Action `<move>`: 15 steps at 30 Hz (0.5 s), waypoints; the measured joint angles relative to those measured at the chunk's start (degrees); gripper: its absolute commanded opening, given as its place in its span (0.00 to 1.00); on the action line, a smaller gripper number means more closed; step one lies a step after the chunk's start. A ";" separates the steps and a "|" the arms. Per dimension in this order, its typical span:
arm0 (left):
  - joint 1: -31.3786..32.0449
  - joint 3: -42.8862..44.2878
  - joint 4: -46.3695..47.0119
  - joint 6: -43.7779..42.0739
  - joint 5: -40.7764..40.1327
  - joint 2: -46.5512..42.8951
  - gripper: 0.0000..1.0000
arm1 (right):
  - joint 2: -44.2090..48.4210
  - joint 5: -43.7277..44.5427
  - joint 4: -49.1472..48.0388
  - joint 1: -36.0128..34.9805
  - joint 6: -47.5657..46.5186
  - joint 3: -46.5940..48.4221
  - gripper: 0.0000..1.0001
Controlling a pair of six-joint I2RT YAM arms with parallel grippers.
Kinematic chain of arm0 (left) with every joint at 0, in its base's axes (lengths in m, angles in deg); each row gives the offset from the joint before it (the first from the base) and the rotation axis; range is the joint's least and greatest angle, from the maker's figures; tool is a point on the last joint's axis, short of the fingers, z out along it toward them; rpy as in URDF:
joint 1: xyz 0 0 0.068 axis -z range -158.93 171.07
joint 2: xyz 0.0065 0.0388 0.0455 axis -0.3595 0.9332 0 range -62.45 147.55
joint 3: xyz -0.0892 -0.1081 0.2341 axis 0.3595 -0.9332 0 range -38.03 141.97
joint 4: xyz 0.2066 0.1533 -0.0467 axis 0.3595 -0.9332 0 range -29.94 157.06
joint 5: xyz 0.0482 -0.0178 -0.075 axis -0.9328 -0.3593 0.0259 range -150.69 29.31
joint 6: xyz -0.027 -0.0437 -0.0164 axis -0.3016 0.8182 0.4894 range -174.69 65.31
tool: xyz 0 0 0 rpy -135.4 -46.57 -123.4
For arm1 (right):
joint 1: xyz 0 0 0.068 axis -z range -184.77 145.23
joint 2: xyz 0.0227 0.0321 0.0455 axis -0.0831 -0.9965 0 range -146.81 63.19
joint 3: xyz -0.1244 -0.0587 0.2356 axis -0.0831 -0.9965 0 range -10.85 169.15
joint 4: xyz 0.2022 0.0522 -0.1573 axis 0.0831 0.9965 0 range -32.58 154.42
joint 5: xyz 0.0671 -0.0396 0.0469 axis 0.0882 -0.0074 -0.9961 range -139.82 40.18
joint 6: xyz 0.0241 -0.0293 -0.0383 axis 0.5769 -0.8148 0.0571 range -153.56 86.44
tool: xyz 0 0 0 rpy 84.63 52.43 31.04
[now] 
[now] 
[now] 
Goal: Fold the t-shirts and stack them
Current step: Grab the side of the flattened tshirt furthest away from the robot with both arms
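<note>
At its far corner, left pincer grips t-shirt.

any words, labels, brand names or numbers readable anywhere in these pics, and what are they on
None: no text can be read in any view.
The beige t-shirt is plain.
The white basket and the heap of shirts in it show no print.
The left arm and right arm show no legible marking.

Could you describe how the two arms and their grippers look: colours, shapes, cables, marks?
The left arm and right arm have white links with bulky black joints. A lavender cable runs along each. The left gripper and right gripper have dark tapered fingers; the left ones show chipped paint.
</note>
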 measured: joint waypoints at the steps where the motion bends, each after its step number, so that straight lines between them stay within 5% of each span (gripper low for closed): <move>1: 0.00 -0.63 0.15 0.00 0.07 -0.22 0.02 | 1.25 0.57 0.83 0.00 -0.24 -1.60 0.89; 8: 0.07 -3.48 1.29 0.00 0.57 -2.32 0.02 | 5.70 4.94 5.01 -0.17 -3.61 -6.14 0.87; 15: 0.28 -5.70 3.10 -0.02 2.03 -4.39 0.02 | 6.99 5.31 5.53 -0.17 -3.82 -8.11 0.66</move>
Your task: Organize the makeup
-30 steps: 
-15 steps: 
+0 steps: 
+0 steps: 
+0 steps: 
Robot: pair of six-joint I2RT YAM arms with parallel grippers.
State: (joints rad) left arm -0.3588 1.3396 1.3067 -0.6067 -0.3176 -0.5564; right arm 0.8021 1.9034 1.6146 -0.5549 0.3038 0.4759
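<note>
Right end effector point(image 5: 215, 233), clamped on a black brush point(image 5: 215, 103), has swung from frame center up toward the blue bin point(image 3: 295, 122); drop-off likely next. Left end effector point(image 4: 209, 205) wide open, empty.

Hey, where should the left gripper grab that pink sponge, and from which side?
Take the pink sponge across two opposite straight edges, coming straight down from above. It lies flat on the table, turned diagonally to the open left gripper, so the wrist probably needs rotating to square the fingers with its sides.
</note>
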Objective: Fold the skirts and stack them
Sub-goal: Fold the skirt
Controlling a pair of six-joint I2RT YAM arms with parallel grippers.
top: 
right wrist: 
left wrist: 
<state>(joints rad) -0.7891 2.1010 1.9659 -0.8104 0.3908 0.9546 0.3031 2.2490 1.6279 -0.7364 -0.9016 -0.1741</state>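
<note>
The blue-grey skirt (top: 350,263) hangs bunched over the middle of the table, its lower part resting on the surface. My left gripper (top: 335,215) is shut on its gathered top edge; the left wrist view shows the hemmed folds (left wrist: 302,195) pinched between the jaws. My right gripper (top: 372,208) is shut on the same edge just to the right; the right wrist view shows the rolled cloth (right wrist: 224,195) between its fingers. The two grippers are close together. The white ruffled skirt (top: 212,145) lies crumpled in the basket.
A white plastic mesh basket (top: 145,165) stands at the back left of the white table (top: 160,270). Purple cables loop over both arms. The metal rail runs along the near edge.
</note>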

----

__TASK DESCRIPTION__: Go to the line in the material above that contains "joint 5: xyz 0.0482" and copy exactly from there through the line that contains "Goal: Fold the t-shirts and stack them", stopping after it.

__ANSWER BOX__:
joint 5: xyz 0.0482 -0.0178 -0.075 axis -0.9328 -0.3593 0.0259 range -150.69 29.31
joint 6: xyz -0.027 -0.0437 -0.0164 axis -0.3016 0.8182 0.4894 range -174.69 65.31
tool: xyz 0 0 0 rpy -135.4 -46.57 -123.4
For arm1 (right):
joint 1: xyz 0 0 0.068 axis -z range -184.77 145.23
joint 2: xyz 0.0227 0.0321 0.0455 axis -0.0831 -0.9965 0 range -146.81 63.19
joint 3: xyz -0.1244 -0.0587 0.2356 axis -0.0831 -0.9965 0 range -10.85 169.15
joint 4: xyz 0.2022 0.0522 -0.1573 axis 0.0831 0.9965 0 range -32.58 154.42
joint 5: xyz 0.0671 -0.0396 0.0469 axis 0.0882 -0.0074 -0.9961 range -139.82 40.18
joint 6: xyz 0.0241 -0.0293 -0.0383 axis 0.5769 -0.8148 0.0571 range -153.56 86.44
tool: xyz 0 0 0 rpy 84.63 52.43 31.04
[now] 
[now] 
[now] 
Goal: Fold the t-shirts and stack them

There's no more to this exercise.